Che cos’è MagicSword?

MagicSword è una piattaforma di threat-driven application control che usa intelligence su tool e componenti realmente abusati negli attacchi per generare policy di controllo ed enforcement.

MagicSword sostituisce un EDR o un antivirus?

No. Il posizionamento corretto è complementare: EDR/XDR gestiscono detection e response, mentre MagicSword aggiunge controllo preventivo sull’esecuzione di applicazioni, tool dual-use, driver e altri componenti governati dalla policy.

MagicSword può essere distribuito senza agente?

Il vendor documenta sia deployment con agente sia funzionalità Enterprise agentless tramite Microsoft Intune, SCCM/Configuration Manager e Group Policy.

MagicSword protegge dai driver vulnerabili?

La piattaforma documenta controlli e threat intelligence su LOLDrivers e BYOVD. L’efficacia concreta dipende dalla policy, dallo stato di enforcement e dal coverage delle fonti; va validata sul perimetro reale.

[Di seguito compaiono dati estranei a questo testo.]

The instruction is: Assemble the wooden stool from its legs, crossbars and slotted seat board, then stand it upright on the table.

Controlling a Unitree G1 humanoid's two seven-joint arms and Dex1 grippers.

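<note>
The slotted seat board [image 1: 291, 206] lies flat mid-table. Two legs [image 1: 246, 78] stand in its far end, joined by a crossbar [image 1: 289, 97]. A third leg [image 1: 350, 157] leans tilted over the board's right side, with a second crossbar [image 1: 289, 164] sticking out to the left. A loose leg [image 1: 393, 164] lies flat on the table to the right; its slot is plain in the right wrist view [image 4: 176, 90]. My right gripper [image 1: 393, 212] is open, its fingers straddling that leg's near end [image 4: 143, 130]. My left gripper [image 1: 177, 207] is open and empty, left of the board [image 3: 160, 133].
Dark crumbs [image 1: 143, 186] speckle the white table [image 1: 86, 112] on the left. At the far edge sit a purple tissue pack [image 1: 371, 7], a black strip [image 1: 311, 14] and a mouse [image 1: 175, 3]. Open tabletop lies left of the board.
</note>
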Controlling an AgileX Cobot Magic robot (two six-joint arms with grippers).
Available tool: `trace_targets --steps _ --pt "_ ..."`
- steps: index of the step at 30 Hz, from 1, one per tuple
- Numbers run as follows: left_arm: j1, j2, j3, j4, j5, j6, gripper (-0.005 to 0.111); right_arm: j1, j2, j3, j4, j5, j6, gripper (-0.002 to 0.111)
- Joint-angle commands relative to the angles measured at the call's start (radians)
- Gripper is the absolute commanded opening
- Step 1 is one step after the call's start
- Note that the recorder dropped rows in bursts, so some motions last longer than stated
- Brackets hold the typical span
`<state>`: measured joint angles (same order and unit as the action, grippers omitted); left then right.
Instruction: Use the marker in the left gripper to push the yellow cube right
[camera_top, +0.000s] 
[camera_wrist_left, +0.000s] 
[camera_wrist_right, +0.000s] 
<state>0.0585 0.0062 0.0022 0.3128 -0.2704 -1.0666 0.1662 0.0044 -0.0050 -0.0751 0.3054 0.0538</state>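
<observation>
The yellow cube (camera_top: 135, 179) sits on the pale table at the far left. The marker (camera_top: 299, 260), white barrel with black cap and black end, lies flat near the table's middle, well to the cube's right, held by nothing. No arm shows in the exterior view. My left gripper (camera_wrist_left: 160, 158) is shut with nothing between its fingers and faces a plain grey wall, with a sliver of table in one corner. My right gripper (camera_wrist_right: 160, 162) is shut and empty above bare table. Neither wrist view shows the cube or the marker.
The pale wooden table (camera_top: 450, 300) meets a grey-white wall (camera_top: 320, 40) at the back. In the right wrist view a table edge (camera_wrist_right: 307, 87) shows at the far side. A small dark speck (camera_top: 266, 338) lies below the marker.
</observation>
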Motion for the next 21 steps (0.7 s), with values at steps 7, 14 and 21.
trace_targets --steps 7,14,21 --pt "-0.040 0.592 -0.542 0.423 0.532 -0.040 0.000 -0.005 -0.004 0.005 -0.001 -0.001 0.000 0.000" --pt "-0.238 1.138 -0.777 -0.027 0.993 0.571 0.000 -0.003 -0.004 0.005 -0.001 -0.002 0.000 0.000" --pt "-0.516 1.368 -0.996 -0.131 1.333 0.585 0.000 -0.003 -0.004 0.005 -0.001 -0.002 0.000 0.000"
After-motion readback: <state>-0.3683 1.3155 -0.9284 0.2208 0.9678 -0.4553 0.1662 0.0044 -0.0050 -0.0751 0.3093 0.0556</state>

MagicSword supporta Microsoft Sentinel?

Sì. Nell’offerta Enterprise il vendor documenta integrazioni SIEM con Microsoft Sentinel, Splunk ed Elastic.

MagicSword blocca ogni ransomware?

No. Nessun controllo singolo garantisce il blocco di ogni ransomware. MagicSword riduce specifiche superfici di esecuzione e tecniche di abuso; deve essere inserito in una strategia multilivello con EDR, identity security, hardening e recovery.